— TASK DESCRIPTION —
Please restate each entry that appears below word for word, without its pictures.

— SUPPLIED DATA —
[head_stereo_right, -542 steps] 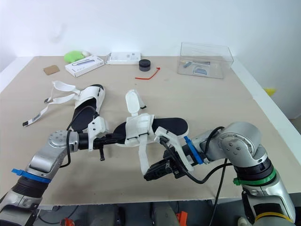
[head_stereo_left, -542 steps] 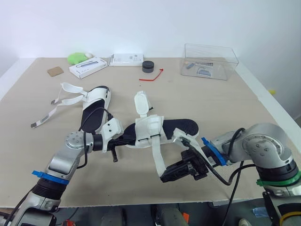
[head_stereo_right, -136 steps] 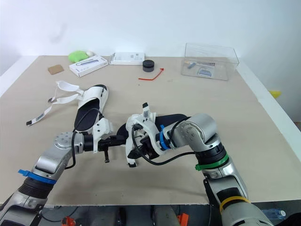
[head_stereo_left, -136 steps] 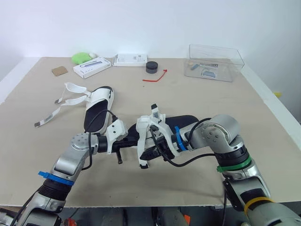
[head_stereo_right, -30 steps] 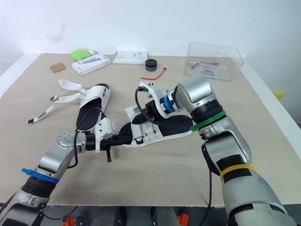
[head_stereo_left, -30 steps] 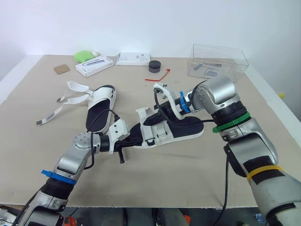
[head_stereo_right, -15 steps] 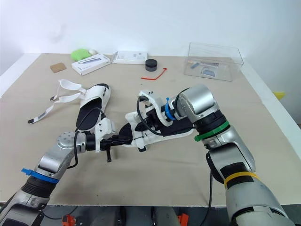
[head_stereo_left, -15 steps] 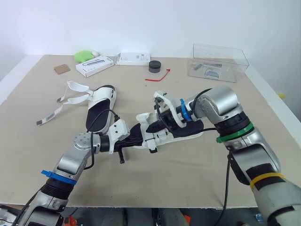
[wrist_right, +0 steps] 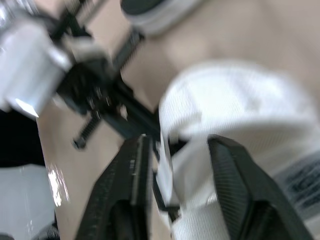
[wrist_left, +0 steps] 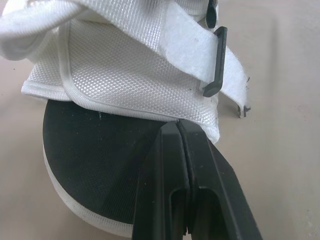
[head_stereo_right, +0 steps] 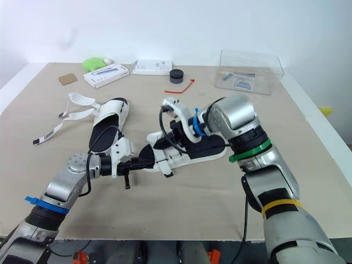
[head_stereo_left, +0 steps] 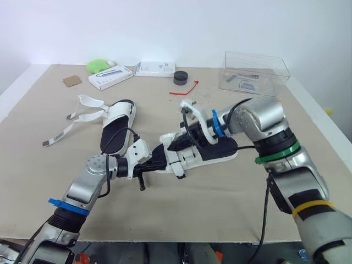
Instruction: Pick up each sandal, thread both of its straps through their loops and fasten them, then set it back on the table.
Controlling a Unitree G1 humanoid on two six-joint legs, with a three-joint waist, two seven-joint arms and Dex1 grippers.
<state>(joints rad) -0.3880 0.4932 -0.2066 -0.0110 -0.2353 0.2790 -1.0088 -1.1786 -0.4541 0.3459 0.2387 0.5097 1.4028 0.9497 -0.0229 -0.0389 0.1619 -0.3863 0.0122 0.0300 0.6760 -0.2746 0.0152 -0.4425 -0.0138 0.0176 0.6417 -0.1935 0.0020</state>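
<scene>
A white sandal with a black insole [head_stereo_left: 220,148] lies mid-table. My left gripper [head_stereo_left: 159,156] is shut on the toe edge of its sole [wrist_left: 100,165]. A white strap [wrist_left: 187,42] runs through a black loop [wrist_left: 217,60] over the mesh upper. My right gripper [head_stereo_left: 181,142] is low over that upper, open, and its fingers [wrist_right: 132,185] straddle white strap fabric [wrist_right: 185,165]. The second sandal [head_stereo_left: 116,122] lies to the left, with its straps [head_stereo_left: 82,107] loose on the table.
Along the far edge stand a clear plastic box [head_stereo_left: 254,71], a black round lid [head_stereo_left: 180,78], a red tie [head_stereo_left: 184,89], two white boxes [head_stereo_left: 110,76], a green object [head_stereo_left: 98,66] and a brown card [head_stereo_left: 71,81].
Within the last second my right gripper came down from above the sandal onto its upper. The long strap that hung loose earlier now lies across the upper. My left gripper kept its hold.
</scene>
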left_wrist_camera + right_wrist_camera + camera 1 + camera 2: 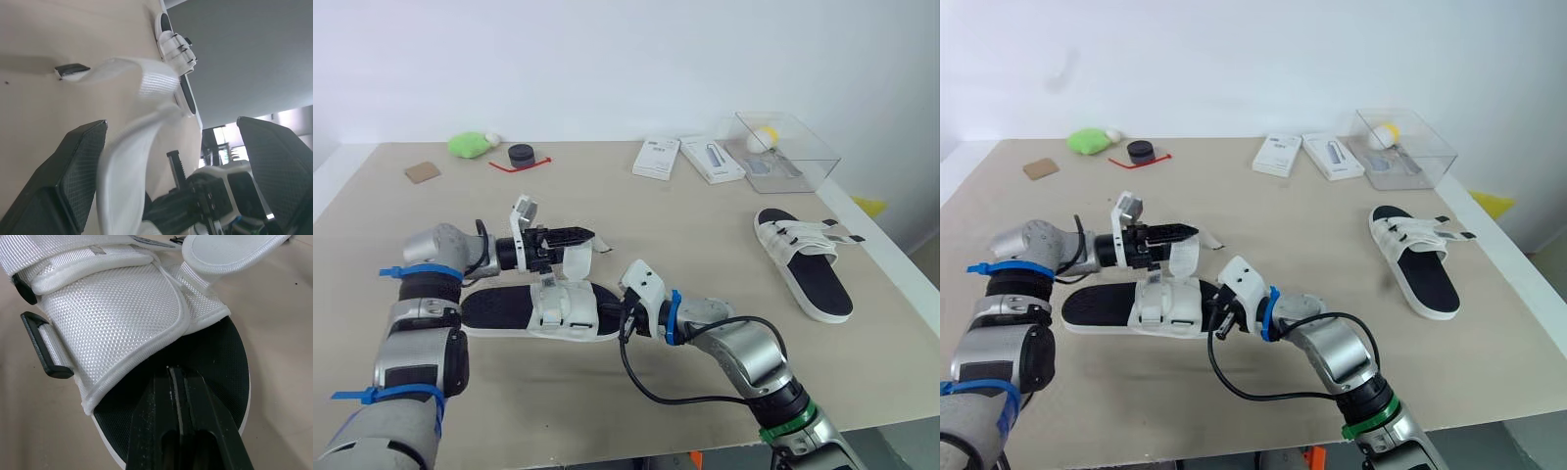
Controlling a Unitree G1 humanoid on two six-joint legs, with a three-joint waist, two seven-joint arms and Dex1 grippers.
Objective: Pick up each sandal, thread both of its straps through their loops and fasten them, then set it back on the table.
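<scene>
We are observing the silver-grey, rounded-segment left arm [411,318] and right arm [749,352], each carrying black joint sections. Blue cable ties [419,272] are ringing the left arm. A blue band [674,315] is circling the right wrist and a green band [785,428] the right forearm. A thin black cable [624,354] is looping beneath the right wrist. White camera housings [641,284] are capping both wrists. The left gripper [578,235] and right gripper [172,372] are showing black fingers [78,166] with mesh-textured faces.

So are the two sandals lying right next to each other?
No, the near sandal lies in front of the robot, and the far sandal lies well apart on its right, by the table edge.
</scene>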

— RESPONSE AREA —
[head_stereo_right, -542 steps] 
[head_stereo_left, -542 steps] 
[head_stereo_right, -136 steps] 
[head_stereo_left, -136 steps] 
[head_stereo_right, -30 steps] 
[head_stereo_left, -30 steps] 
[head_stereo_right, -15 steps] 
[head_stereo_left, -15 steps] 
[wrist_right, +0 steps] 
[wrist_left, +0 steps] 
[head_stereo_right, +0 steps] 
[head_stereo_left, +0 steps] 
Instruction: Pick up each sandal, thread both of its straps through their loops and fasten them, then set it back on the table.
Controlling a Unitree G1 humanoid on two six-joint legs, with a three-joint waist, two seven-joint arms and Dex1 grippers.
<state>(joints rad) -0.3880 0.4932 -0.2066 -0.0110 -0.2353 0.2790 -1.0088 -1.1786 -0.4541 0.3459 0.2387 0.5097 1.4028 0.9497 -0.0229 -0.0389 0.1619 -0.3863 0.0122 0.0300 0.6760 -0.2746 0.0152 -0.4425 -0.0138 0.0176 0.6417 -0.1935 0.0020</state>
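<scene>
A white sandal with a black insole [head_stereo_left: 220,148] lies mid-table. My left gripper [head_stereo_left: 159,156] is shut on the toe edge of its sole [wrist_left: 100,165]. A white strap [wrist_left: 187,42] runs through a black loop [wrist_left: 217,60] over the mesh upper. My right gripper [head_stereo_left: 181,142] is low over that upper, open, and its fingers [wrist_right: 132,185] straddle white strap fabric [wrist_right: 185,165]. The second sandal [head_stereo_left: 116,122] lies to the left, with its straps [head_stereo_left: 82,107] loose on the table.
Along the far edge stand a clear plastic box [head_stereo_left: 254,71], a black round lid [head_stereo_left: 180,78], a red tie [head_stereo_left: 184,89], two white boxes [head_stereo_left: 110,76], a green object [head_stereo_left: 98,66] and a brown card [head_stereo_left: 71,81].
Within the last second my right gripper came down from above the sandal onto its upper. The long strap that hung loose earlier now lies across the upper. My left gripper kept its hold.
</scene>
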left_wrist_camera + right_wrist_camera + camera 1 + camera 2: 
Controlling a Unitree G1 humanoid on two six-joint legs, with a three-joint waist, two seven-joint arms and Dex1 grippers.
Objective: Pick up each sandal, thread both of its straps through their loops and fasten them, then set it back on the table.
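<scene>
We are observing the silver-grey, rounded-segment left arm [411,318] and right arm [749,352], each carrying black joint sections. Blue cable ties [419,272] are ringing the left arm. A blue band [674,315] is circling the right wrist and a green band [785,428] the right forearm. A thin black cable [624,354] is looping beneath the right wrist. White camera housings [641,284] are capping both wrists. The left gripper [578,235] and right gripper [172,372] are showing black fingers [78,166] with mesh-textured faces.

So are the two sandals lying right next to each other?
No, the near sandal lies in front of the robot, and the far sandal lies well apart on its right, by the table edge.
</scene>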

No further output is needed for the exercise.